I was quite definite that I had found the experience nauseous and vile. ‘No-one seemed to be able to do anything but grin. And at one point I was aware of some creature snuffling at me. He had some impediment in his nostrils and was like a big, long-nosed dog. I hated the grinners, and hated myself for hating them. How about you?’
‘Swimmy,’ she pronounced, ‘and a most extraordinary derangement of my time sense.’
‘Like how?’ She was rocking the hammock for me, gently.
‘As I walked home by myself along Wherstead Road I lived, no, was being lived, through aeons. I couldn’t say if it was late, or nearly dawn, or a Saturday in summer, because such considerations would have been so trivial. I seemed to be trailing immense centuries, flaking them off me. Like a comet.’
‘You sound very spiritual about it.’
Absently she pushed the hammock and said, ‘I could start a religion based on the distances I seemed to see last night. But Jenn! It was hateful. I want to choose where I am. I insist on it.’ We became careful about the parties we went to.
Sarah’s insistence that she should choose where she was informs her part in this story. But I sense there to be more to the story itself. When I came to re-read the letters in the light of her disappearance, I was perplexed. This was because the nature of Sarah’s quest, begun in a spirit of such buoyant curiosity, appeared to me to have gradually enclosed her in an atmosphere of fatality and to have foreshadowed the end that overtook her. In a way that I find unwelcome, it made that fate, if no less atrocious, somehow determined and acceptable.
·
Sarah and I grew up as neighbours near Ipswich in East Anglia and it is my impression that our friendship dates from at least the time we were toddlers, able to babble our first articulate thoughts to each other. We attended the same schools, the same university, sharing in some cases identical courses and tutorials. Sometimes, on the macadam surface of the playground, the girls would dance to a particular jingle, and they would do this more pointedly whenever they saw Sarah and I nearby.
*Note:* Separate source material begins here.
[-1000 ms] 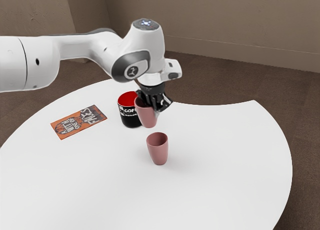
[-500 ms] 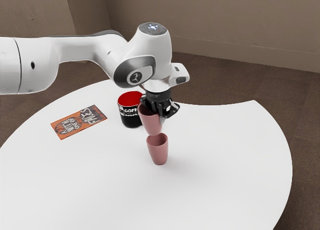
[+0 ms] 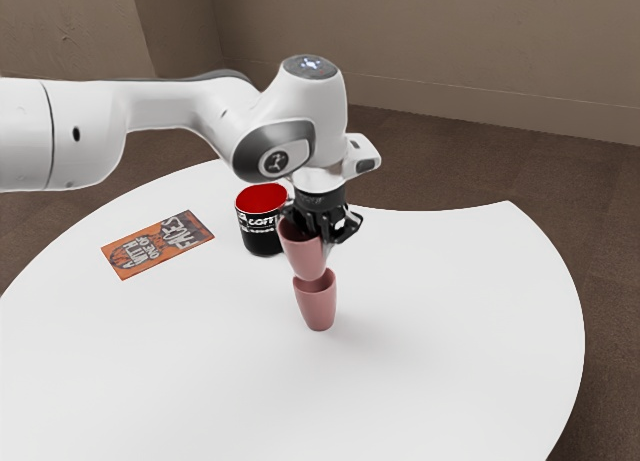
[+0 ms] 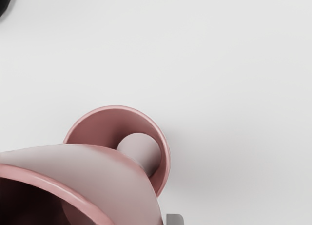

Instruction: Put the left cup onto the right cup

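The round white table (image 3: 450,361) carries everything, and the standing pink cup (image 3: 316,301) near its middle is the target, so it serves as the reference here. The white Franka arm (image 3: 150,121) reaches in from the exterior view's left and ends with its wrist directly above that cup, which suits a straight downward placement. A black coffee mug (image 3: 258,221) with a red inside stands just behind the standing cup toward the exterior view's left, near but not touching. An orange printed card (image 3: 157,243) lies flat well apart from the cup on the same side, out of the way. The held pink cup (image 3: 305,251), the one to be stacked, hangs right above the standing cup, mouth up and leaning a little toward the mug, its narrow base at the lower cup's mouth. In the wrist view that pale base sits inside the rim of the standing cup (image 4: 97,127), nearer one side than the centre, while the held cup (image 4: 83,171) looms close under the hand. The gripper (image 3: 318,226) is clamped narrowly on the held cup's upper wall near its rim, which probably explains the lean. The stack looks nearly made; I judge the cup wants lowering and straightening before release, since it could settle crooked.
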`<move>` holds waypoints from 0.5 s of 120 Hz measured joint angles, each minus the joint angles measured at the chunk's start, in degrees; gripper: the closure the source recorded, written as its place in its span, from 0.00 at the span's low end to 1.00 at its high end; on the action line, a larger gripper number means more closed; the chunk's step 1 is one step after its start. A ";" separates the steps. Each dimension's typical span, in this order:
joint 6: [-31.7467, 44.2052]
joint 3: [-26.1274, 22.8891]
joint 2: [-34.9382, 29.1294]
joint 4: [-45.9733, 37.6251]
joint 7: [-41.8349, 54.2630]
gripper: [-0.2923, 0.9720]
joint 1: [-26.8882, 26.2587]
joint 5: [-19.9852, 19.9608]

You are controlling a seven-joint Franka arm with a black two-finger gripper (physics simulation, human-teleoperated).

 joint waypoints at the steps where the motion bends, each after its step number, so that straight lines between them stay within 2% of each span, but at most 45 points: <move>1: 0.01 0.00 0.09 0.05 -0.06 0.85 0.00 0.01; 30: 0.93 0.20 1.47 0.80 -1.51 0.85 0.09 2.19; 60: 1.52 0.35 2.57 0.90 -2.47 0.85 0.12 2.81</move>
My mother said I never should
Play with the gypsies in the wood.
If I did she would say
‘Naughty girl to disobey,
Disobey, disobey,
Naughty girl to disobey.’
The woods are dark, the grass is green,
Here comes Sally with a tambourine …
‘The Twins’, ‘The Conchies’, ‘The Left and Right Pocket’ were various epithets used to describe or deride our inseparableness. Other companions came and went from our circle; the casual spite from peers could not assail the simple liking we had, one for the other, and our friendship endured, with its sustaining in-jokes and shared phantasmagoria and, in truth, a certain defensive spite we ourselves showed towards those outside our confidence.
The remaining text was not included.